Television spots can leverage similar creative techniques to maximise attention and emotional responses from viewers, but many ads ignore these best practices altogether.

Such insights emerged from a study presented by Orlando Wood, chief innovation officer at research firm System1, at EffWorks Global, an online event held by the Institute of Practitioners in Advertising (IPA), the trade body.

And he reported that “right-brain” ads – typically displaying qualities like a focus on well-defined characters, a clear sense of time and place, and meaningful relationships – outperform on both of these indicators.

“The same features that are associated with greater emotional response are also associated with stronger attention,” Wood told the IPA’s online conference.

“To attract and sustain attention in advertising, it's the right brain we need to be appealing to.” (For more, read WARC’s in-depth report: How “right-brained” TV ads attract and hold consumer attention – as well as drive emotion.)

But Wood also issued a warning: Advertisers, he noted, have moved away from “right-brain” strategies in the last few years.

Instead, they have focused on “left-brain” ads which favour abstract product features, close-ups, words overlaid on the screen, voiceovers, instructions, and repetitive music.

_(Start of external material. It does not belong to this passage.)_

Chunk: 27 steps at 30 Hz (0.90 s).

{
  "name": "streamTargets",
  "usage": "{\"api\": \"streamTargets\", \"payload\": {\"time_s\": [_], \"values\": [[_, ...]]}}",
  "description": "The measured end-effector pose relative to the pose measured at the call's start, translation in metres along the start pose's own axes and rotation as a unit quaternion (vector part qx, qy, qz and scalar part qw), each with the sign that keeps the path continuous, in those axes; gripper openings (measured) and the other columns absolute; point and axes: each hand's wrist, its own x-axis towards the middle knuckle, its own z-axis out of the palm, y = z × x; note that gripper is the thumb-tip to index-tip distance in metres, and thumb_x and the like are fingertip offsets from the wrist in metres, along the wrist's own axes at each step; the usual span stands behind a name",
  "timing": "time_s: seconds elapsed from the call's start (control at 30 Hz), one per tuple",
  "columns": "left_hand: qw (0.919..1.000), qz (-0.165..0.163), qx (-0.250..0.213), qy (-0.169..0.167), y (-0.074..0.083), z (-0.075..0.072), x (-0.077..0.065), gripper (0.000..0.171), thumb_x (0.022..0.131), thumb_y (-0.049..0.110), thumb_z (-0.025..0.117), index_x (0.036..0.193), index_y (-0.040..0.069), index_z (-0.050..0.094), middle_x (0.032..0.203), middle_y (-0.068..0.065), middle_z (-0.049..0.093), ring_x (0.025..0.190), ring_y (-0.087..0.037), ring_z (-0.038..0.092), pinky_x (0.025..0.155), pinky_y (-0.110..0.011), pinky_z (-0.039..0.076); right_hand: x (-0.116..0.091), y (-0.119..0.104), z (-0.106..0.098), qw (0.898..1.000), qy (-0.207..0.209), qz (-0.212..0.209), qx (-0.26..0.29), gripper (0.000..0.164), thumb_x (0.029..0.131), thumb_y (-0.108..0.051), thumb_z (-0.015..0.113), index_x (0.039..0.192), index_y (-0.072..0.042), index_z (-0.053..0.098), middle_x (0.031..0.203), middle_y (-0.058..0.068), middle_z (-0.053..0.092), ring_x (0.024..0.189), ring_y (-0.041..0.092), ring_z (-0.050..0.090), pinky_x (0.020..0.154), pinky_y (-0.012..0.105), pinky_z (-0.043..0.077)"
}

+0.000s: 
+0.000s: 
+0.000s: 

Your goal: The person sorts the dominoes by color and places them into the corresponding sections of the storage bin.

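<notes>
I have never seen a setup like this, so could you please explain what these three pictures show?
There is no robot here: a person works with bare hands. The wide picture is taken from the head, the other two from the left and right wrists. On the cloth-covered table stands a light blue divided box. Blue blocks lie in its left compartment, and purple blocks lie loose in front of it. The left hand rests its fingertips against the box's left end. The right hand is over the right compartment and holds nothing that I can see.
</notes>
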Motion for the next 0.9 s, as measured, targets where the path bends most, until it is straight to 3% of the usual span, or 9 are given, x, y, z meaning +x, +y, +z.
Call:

While these executions may feel conceptually bold, the evidence shows that they fall short when it comes to building brands for the long term.

In Wood’s latest research, a total of 195 TV commercials were tested using the ad-ratings service developed by System1, which hands each ad a score of between one and five stars depending on its emotional impact.

TVision, a measurement company that tracks attention, assessed the same group of commercials to help determine if the ads skewed more towards the “right brain” than “left brain” were most impactful.

And both rounds of analysis, Wood noted, found that it “is character, incident and place that attract and hold attention. And it is frontality, instruction and product-centricity that causes us to disengage.”